Asking that operation to negotiate the retention of global merchandising rights on an unproven Brisbane animation — on the foresight that it would become a $2 billion franchise — and then to exploit those rights at scale, is not a critique of the 2017 deal. It is a critique of forty years of structural decisions about what kind of public broadcaster Australia wants.
High on bias
“The core of the illusion is that we believe we understand the past, which implies that the future also should be knowable, but in fact we understand the past less than we believe we do.”
— Daniel Kahneman, Thinking, Fast and Slow
Hindsight bias was named by Baruch Fischhoff in 1975. His original paper was titled, I knew it would happen. The phenomenon comes in three stacked layers: memory distortion, inflated estimates of objective likelihood, and inflated subjective confidence in one’s own predictive ability. The bigger the missed upside, the larger the bias. There is no missed upside in Australian memory more conspicuous than Bluey. The conditions for maximum hindsight bias are exactly satisfied.
Add survivorship bias. The ABC commissions twenty to thirty new domestic kids’ titles a year. The vast majority of them never break out of Australia. Many of them are signed on identical international co-pro terms. You don’t know their names because they failed. Bluey is the survivor. To single it out as the deal that should have been negotiated differently is to pretend, retroactively, that it was distinguishable in 2017 from the dozens of other deals that weren’t.
Stop beating up Aunty
They call ABC Aunty, for goodness sakes. She’s an old bag. Cut her some slack. She’s not the problem. She is one shriveled tentacle in the sclerotic gerontocracy smothering Australian life. These are decrepit legacy institutions. SBS — the ABC’s sister government channel — was started to give foreign-born Australians foreign-language content. And it’s expanded! They have their own streaming app! They still haven’t heard of the internet in these places. They don’t know YouTube exists. They demand your tax dollars to fund their little shows for foreigners in the age of the internet. That’s who you’re dealing with. Imagine demanding they compete with Reed Hastings of Netflix, approaching half a trillion dollar market cap, who himself admits they have no idea.

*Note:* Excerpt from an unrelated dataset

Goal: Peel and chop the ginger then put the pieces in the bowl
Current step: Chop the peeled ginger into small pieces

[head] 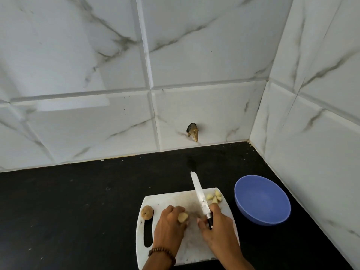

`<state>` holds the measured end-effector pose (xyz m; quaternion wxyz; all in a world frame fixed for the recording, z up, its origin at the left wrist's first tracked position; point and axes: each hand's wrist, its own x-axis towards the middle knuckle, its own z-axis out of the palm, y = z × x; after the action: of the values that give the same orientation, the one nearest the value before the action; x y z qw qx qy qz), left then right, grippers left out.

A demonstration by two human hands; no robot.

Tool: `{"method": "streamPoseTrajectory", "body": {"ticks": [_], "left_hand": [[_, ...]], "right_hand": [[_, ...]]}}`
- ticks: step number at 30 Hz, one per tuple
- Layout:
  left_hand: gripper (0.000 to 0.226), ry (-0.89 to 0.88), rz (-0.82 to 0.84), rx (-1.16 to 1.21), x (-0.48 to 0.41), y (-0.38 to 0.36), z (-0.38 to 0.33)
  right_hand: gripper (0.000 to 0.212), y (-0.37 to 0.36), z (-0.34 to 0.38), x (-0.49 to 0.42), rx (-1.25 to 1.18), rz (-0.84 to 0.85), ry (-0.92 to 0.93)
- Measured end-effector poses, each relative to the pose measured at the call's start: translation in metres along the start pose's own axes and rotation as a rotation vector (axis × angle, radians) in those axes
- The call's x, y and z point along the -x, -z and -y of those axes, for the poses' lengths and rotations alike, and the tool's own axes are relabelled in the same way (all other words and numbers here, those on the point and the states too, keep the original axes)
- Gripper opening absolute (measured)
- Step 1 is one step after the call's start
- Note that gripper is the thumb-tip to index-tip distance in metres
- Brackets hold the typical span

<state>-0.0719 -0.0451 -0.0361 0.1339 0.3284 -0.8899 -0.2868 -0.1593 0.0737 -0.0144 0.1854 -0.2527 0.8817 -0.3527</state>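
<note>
On the white cutting board my left hand holds a peeled, pale yellow piece of ginger. My right hand grips the black handle of a knife, and its blade points away over the board's far edge. Several chopped ginger pieces lie at the board's far right corner. An unpeeled brown lump of ginger sits at the board's left edge, above the handle slot. A blue bowl stands to the right of the board, with nothing visible inside.
The board lies on a black countertop in a corner of white marble-look tiled walls. A small brown stub sticks out of the back wall above the counter. The right wall runs close behind the bowl.
</note>
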Motion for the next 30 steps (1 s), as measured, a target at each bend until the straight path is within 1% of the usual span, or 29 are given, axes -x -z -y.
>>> {"method": "streamPoseTrajectory", "body": {"ticks": [4,7,9,10,13,17,21,26,30], "left_hand": [[0.041,-0.011,0.032,0.042,0.005,-0.001,0.001],[0.03,-0.04,0.03,0.075,0.012,-0.002,-0.003],[0.029,-0.059,0.023,0.087,0.019,-0.004,-0.004],[0.029,-0.062,0.011,0.112,0.022,-0.004,-0.005],[0.031,-0.009,-0.037,0.172,0.035,-0.003,-0.007],[0.025,0.087,-0.1,0.263,0.046,-0.003,-0.009],[0.023,0.122,-0.122,0.306,0.045,-0.007,-0.015],[0.022,0.12,-0.116,0.266,0.038,-0.008,-0.016],[0.023,0.15,-0.114,0.267,0.036,-0.009,-0.015]], "right_hand": [[0.033,0.003,-0.002,0.007,-0.038,0.048,0.022],[0.03,0.009,-0.001,0.015,-0.062,0.081,0.031],[0.026,0.014,-0.002,0.023,-0.07,0.102,0.036],[0.02,0.016,-0.002,0.027,-0.078,0.108,0.041],[0.008,0.016,-0.007,0.041,-0.114,0.113,0.054],[0.01,0.014,-0.015,0.057,-0.165,0.163,0.042],[0.015,0.017,-0.014,0.066,-0.156,0.181,0.052],[0.014,0.021,-0.008,0.066,-0.114,0.211,0.052],[0.015,0.024,-0.004,0.063,-0.047,0.24,0.063]]}}
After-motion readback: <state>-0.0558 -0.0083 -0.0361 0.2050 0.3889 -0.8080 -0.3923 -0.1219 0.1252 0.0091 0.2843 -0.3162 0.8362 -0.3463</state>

An Australian studio that churns out hits and captures their value does not look like the ABC. It is not staffed or run or funded like the ABC. Asking the ABC to have predicted the merch curve is asking grandma to win an F1 race. Hollywood and Netflix can barely do their schtick. No government in the world has replicated that capability.
There are many, many reasons to beat up on our ruling class. Their negligence every day borders on treason. I understand the deep frustration with Australia’s Ls — they keep piling up. Two decades of own goals. But beating up Aunty for not being Netflix is just silly.